THE TASK ->
All the lines below should be set down exactly, with no picture carried into the copy.

(INPUT RECORDS)

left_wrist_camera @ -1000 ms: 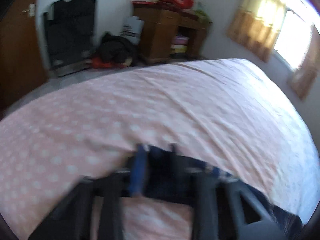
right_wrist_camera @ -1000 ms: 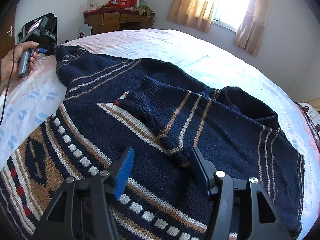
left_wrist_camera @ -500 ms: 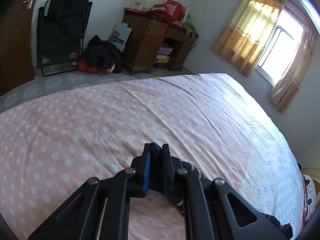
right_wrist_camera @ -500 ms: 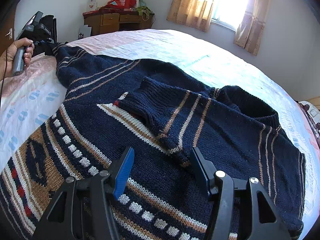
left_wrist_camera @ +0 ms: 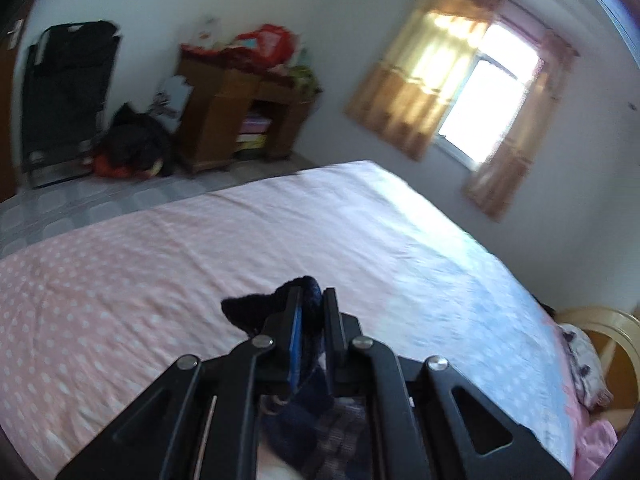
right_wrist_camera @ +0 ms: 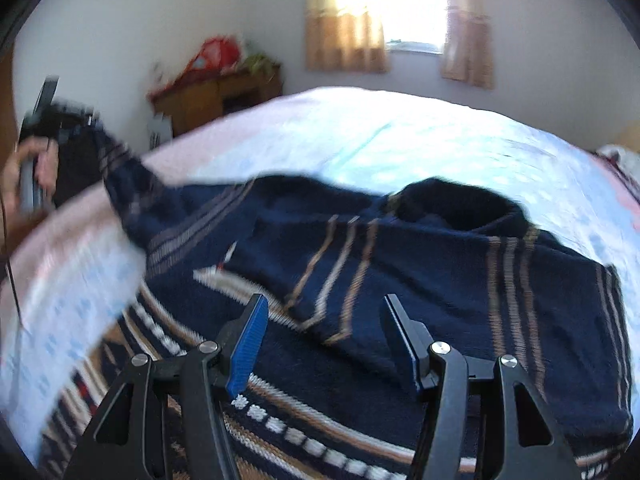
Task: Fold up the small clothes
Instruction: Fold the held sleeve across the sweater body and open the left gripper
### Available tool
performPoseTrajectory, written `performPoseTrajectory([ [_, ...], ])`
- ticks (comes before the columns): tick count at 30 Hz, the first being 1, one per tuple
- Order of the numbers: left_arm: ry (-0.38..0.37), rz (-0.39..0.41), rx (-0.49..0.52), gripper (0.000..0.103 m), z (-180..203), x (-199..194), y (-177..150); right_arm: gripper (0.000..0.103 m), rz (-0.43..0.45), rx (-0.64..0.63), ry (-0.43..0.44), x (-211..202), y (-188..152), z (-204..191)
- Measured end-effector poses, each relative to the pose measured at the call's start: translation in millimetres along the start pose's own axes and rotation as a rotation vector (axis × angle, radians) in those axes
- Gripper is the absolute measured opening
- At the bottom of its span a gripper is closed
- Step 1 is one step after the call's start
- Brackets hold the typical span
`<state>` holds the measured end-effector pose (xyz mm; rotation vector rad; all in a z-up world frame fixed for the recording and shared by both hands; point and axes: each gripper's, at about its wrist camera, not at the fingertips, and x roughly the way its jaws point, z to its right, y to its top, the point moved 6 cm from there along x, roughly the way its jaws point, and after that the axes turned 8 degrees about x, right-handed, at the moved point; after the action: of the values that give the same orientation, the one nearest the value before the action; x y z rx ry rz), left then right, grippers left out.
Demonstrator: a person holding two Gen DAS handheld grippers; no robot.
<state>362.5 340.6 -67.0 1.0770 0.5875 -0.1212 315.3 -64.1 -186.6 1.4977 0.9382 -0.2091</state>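
A navy knitted sweater (right_wrist_camera: 420,280) with tan and white stripes lies spread on the bed, one sleeve folded across its chest. My left gripper (left_wrist_camera: 311,300) is shut on the cuff of the other sleeve (left_wrist_camera: 272,308) and holds it above the pink sheet. That sleeve (right_wrist_camera: 128,184) stretches up to the left gripper (right_wrist_camera: 60,128) at the far left of the right wrist view. My right gripper (right_wrist_camera: 324,312) is open and empty, hovering just above the folded sleeve on the sweater's body.
The bed (left_wrist_camera: 200,256) has a pink and pale blue polka-dot sheet. A wooden desk (left_wrist_camera: 240,120) with clutter, a black folding chair (left_wrist_camera: 64,96) and a curtained window (left_wrist_camera: 480,100) stand beyond it. A pillow (left_wrist_camera: 580,364) lies at the right edge.
My left gripper has closed on the sleeve cuff and lifted it up off the bed, pulling the sleeve taut. My right gripper has tilted upward and stays open over the sweater.
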Motion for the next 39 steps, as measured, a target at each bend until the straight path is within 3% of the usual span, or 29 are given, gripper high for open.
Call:
performPoseTrajectory([
  [9, -0.307, -0.011, 0.063, 0.009, 154, -50, -31, 0.059, 0.083, 0.094, 0.002, -68, 7, 45],
  [13, -0.45, -0.044, 0.135, 0.009, 244, -67, -67, 0.059, 0.1, 0.145, -0.012, -92, -6, 68],
  [16, -0.512, -0.084, 0.21, 0.01, 300, -66, -104, 0.059, 0.098, 0.176, -0.027, -107, -19, 86],
  [17, -0.542, -0.122, 0.232, 0.013, 319, -63, -124, 0.059, 0.093, 0.185, -0.034, -111, -24, 91],
  [19, -0.553, -0.199, 0.288, 0.027, 346, -57, -158, 0.059, 0.073, 0.194, -0.049, -115, -34, 101],
  [20, -0.56, -0.238, 0.327, 0.039, 356, -55, -174, 0.059, 0.064, 0.198, -0.056, -117, -39, 106],
  [21, -0.573, -0.245, 0.359, 0.043, 359, -54, -182, 0.059, 0.054, 0.203, -0.064, -118, -44, 111],
  [22, -0.565, -0.23, 0.394, 0.044, 360, -56, -188, 0.059, 0.045, 0.21, -0.073, -119, -49, 117],
  [25, -0.472, -0.168, 0.504, 0.065, 336, -58, -194, 0.061, 0.019, 0.236, -0.092, -121, -62, 134],
  [27, -0.346, -0.128, 0.553, 0.078, 309, -55, -196, 0.062, 0.005, 0.261, -0.087, -121, -66, 142],
  [31, 0.04, -0.074, 0.668, 0.078, 223, -26, -190, 0.063, -0.032, 0.274, -0.049, -112, -63, 141],
  [33, 0.17, -0.119, 0.638, 0.078, 170, -10, -186, 0.063, -0.054, 0.273, -0.011, -106, -55, 134],
  [37, 0.183, -0.213, 0.457, 0.078, 102, 7, -186, 0.063, -0.092, 0.325, 0.058, -84, -28, 125],
  [39, 0.159, -0.236, 0.393, 0.085, 83, 10, -190, 0.063, -0.11, 0.337, 0.048, -63, -13, 122],
])
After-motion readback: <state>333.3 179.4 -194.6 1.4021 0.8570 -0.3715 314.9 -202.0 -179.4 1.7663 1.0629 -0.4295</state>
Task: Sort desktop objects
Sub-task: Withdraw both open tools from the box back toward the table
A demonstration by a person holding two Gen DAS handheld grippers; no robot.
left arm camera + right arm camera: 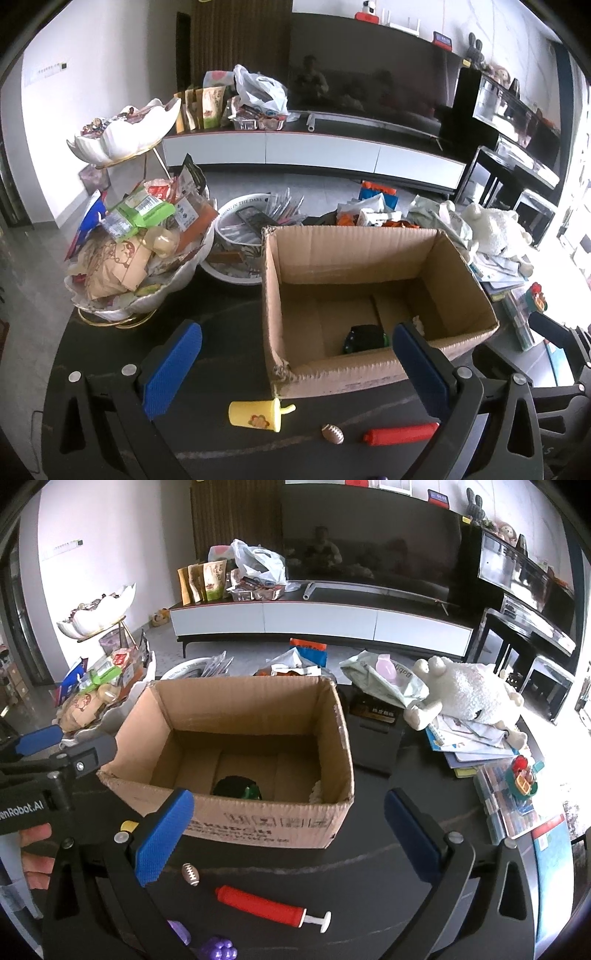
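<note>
The red pump (258,904) lies on the dark bench (369,886), at 6 o'clock below the right tongs (288,834), which stand spread and empty. The small football (190,874) lies at its 10 o'clock. The cardboard box (258,823) stands at 12 o'clock. The left tongs (295,369) are also spread, with the yellow cup (255,413) between them.

We can read only a little here. The round white bowl (236,218) behind the open brown cardboard box (369,373) carries "IN THE DARK" along its rim. The black frame of the left gripper (37,746) reads "nRobot.AI". We see dark printing on the box's front wall, but it is upside down and unreadable.
</note>
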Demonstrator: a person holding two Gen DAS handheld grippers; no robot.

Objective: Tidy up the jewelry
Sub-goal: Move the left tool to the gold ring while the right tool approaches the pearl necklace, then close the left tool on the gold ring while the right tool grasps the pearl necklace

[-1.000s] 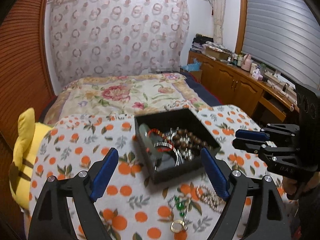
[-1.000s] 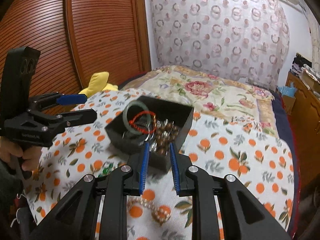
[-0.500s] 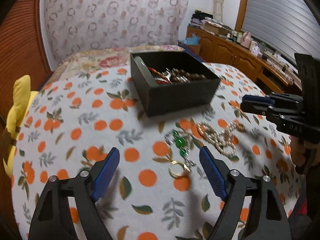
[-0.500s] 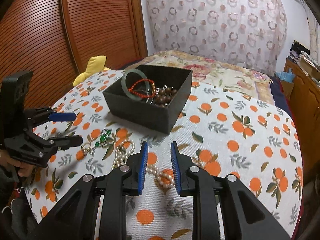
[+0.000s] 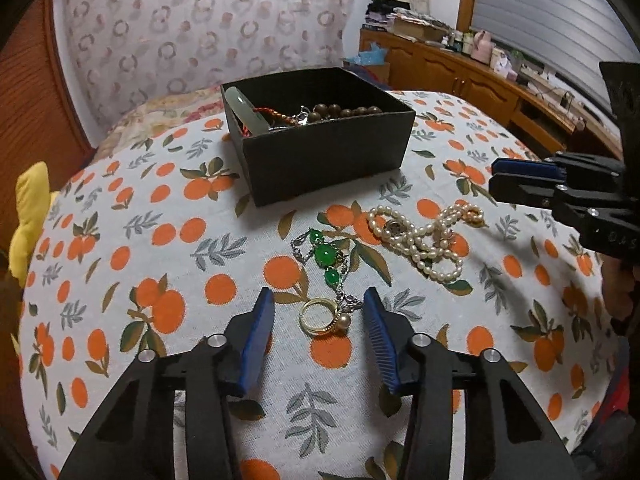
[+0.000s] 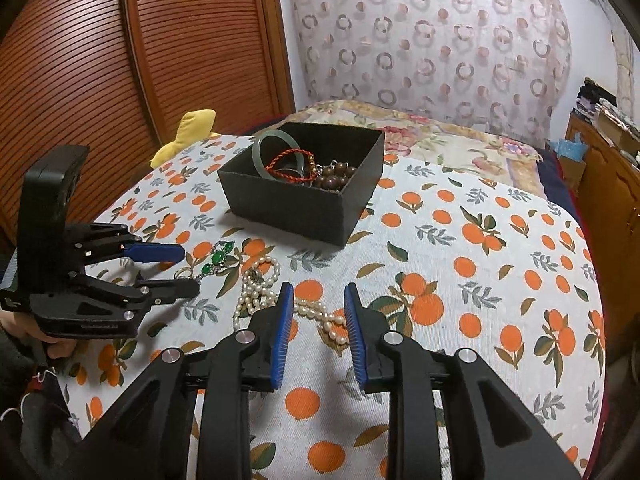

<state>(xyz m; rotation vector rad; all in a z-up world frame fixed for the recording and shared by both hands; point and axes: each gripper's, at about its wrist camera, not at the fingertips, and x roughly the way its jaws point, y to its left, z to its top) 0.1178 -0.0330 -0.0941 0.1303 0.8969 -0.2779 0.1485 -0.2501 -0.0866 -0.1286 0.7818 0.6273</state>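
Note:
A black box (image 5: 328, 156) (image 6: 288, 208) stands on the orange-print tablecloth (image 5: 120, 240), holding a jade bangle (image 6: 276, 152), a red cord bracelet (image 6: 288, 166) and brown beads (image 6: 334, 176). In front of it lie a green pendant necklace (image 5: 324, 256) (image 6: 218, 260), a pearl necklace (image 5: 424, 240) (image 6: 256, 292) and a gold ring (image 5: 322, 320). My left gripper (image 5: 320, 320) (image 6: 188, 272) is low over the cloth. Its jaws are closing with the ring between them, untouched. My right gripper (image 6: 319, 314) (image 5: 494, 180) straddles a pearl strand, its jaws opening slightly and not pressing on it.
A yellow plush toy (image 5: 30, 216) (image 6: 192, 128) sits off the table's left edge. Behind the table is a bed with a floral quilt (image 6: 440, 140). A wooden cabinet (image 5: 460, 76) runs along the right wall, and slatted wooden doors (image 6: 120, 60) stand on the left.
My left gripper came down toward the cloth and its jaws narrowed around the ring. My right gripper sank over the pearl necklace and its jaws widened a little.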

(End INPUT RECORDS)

WRITTEN RESPONSE ->
left_wrist_camera @ -1000 ms: 
right_wrist_camera @ -1000 ms: 
left_wrist_camera @ -500 ms: 
right_wrist_camera @ -500 ms: 
left_wrist_camera @ +0 ms: 
right_wrist_camera @ +0 ms: 
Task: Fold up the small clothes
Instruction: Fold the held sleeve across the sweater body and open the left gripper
### Available tool
performPoseTrajectory, written `performPoseTrajectory([ [_, ...], ])`
- ticks (comes before the columns): tick count at 30 Hz, the first being 1, one per tuple
- Order of the numbers: left_arm: ry (-0.38..0.37), rz (-0.39..0.41), rx (-0.49..0.52), gripper (0.000..0.103 m), z (-180..203), x (-199..194), y (-177..150); right_arm: gripper (0.000..0.103 m), rz (-0.43..0.45), rx (-0.64..0.63), ry (-0.43..0.44), x (-211..202), y (-188..152), z (-204..191)
- Measured end-effector poses, each relative to the pose measured at the call's start: translation in millimetres along the start pose's own axes and rotation as a rotation vector (axis × angle, radians) in those axes
- Gripper is the absolute measured opening
- At the bottom of its span a gripper is closed
- Step 1 is one step after the call's start
- Brackets hold the typical span
`<state>` holds the measured end-effector pose (xyz mm; rotation vector rad; all in a z-up world frame fixed for the recording and shared by both hands; point and axes: each gripper's, at about its wrist camera, not at the fingertips, and x roughly the way its jaws point, z to its right, y to its top, the point moved 6 cm from there along x, roughly the way its jaws point, and after that the axes turned 8 degrees about x, right-handed, at the moved point; after the action: of the values that give the same orientation, the one nearest the value before the action; x y z rx ry rz), left then right, grippers left out.
Demonstrator: a person holding two Gen DAS handheld grippers; no robot.
<state>362.5 340.6 -67.0 1.0770 0.5875 -0.1212 315.3 -64.1 -186.6 1.4977 0.9382 -0.2091</state>
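A navy knitted sweater (right_wrist_camera: 420,280) with tan and white stripes lies spread on the bed, one sleeve folded across its chest. My left gripper (left_wrist_camera: 311,300) is shut on the cuff of the other sleeve (left_wrist_camera: 272,308) and holds it above the pink sheet. That sleeve (right_wrist_camera: 128,184) stretches up to the left gripper (right_wrist_camera: 60,128) at the far left of the right wrist view. My right gripper (right_wrist_camera: 324,312) is open and empty, hovering just above the folded sleeve on the sweater's body.
The bed (left_wrist_camera: 200,256) has a pink and pale blue polka-dot sheet. A wooden desk (left_wrist_camera: 240,120) with clutter, a black folding chair (left_wrist_camera: 64,96) and a curtained window (left_wrist_camera: 480,100) stand beyond it. A pillow (left_wrist_camera: 580,364) lies at the right edge.
My left gripper has closed on the sleeve cuff and lifted it up off the bed, pulling the sleeve taut. My right gripper has tilted upward and stays open over the sweater.
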Motion for the next 39 steps, as measured, a target at each bend until the straight path is within 3% of the usual span, or 29 are given, gripper high for open.
Call:
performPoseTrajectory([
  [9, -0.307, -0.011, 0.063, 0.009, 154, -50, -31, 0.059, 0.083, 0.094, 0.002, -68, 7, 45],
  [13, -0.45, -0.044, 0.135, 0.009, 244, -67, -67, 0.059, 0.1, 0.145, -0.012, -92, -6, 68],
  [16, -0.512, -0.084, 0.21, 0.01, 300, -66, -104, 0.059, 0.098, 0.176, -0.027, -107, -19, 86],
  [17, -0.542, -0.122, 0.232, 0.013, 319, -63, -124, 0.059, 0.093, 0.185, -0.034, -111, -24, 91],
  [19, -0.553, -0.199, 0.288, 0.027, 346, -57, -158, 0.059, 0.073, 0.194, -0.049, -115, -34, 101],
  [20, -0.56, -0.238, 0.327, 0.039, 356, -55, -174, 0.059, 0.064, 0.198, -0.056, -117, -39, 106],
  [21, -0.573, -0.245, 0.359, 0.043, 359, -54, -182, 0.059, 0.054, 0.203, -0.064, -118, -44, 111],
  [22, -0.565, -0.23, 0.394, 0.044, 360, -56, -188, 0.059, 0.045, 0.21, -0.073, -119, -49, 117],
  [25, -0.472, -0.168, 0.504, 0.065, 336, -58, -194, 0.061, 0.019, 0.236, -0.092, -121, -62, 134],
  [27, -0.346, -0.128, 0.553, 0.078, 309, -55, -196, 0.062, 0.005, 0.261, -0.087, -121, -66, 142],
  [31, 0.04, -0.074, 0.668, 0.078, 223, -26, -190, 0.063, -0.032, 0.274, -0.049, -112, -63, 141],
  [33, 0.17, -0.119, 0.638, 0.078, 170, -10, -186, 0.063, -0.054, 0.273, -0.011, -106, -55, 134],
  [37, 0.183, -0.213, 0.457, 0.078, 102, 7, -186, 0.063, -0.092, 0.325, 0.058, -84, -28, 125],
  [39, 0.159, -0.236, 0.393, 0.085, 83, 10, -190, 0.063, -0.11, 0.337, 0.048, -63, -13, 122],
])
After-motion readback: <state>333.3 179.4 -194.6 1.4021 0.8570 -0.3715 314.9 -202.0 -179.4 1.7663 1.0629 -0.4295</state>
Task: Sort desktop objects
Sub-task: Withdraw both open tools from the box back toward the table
A demonstration by a person holding two Gen DAS handheld grippers; no robot.
left arm camera + right arm camera: 
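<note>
The red pump (258,904) lies on the dark bench (369,886), at 6 o'clock below the right tongs (288,834), which stand spread and empty. The small football (190,874) lies at its 10 o'clock. The cardboard box (258,823) stands at 12 o'clock. The left tongs (295,369) are also spread, with the yellow cup (255,413) between them.

We can read only a little here. The round white bowl (236,218) behind the open brown cardboard box (369,373) carries "IN THE DARK" along its rim. The black frame of the left gripper (37,746) reads "nRobot.AI". We see dark printing on the box's front wall, but it is upside down and unreadable.
</note>
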Demonstrator: a person holding two Gen DAS handheld grippers; no robot.

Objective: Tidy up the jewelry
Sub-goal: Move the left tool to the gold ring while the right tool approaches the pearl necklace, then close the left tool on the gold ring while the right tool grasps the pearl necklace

[-1.000s] 
[-1.000s] 
[-0.500s] 
[-0.500s] 
[+0.000s] 
[+0.000s] 

<state>(xyz m; rotation vector rad; all in a z-up world frame fixed for the recording and shared by both hands; point and axes: each gripper's, at about its wrist camera, not at the fingertips, and x roughly the way its jaws point, y to its left, z to its top) 0.1178 -0.0330 -0.0941 0.1303 0.8969 -0.2779 0.1485 -0.2501 -0.0866 -0.1286 0.7818 0.6273</state>
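Note:
A black box (image 5: 328, 156) (image 6: 288, 208) stands on the orange-print tablecloth (image 5: 120, 240), holding a jade bangle (image 6: 276, 152), a red cord bracelet (image 6: 288, 166) and brown beads (image 6: 334, 176). In front of it lie a green pendant necklace (image 5: 324, 256) (image 6: 218, 260), a pearl necklace (image 5: 424, 240) (image 6: 256, 292) and a gold ring (image 5: 322, 320). My left gripper (image 5: 320, 320) (image 6: 188, 272) is low over the cloth. Its jaws are closing with the ring between them, untouched. My right gripper (image 6: 319, 314) (image 5: 494, 180) straddles a pearl strand, its jaws opening slightly and not pressing on it.
A yellow plush toy (image 5: 30, 216) (image 6: 192, 128) sits off the table's left edge. Behind the table is a bed with a floral quilt (image 6: 440, 140). A wooden cabinet (image 5: 460, 76) runs along the right wall, and slatted wooden doors (image 6: 120, 60) stand on the left.
My left gripper came down toward the cloth and its jaws narrowed around the ring. My right gripper sank over the pearl necklace and its jaws widened a little.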

No more work is needed on this exercise.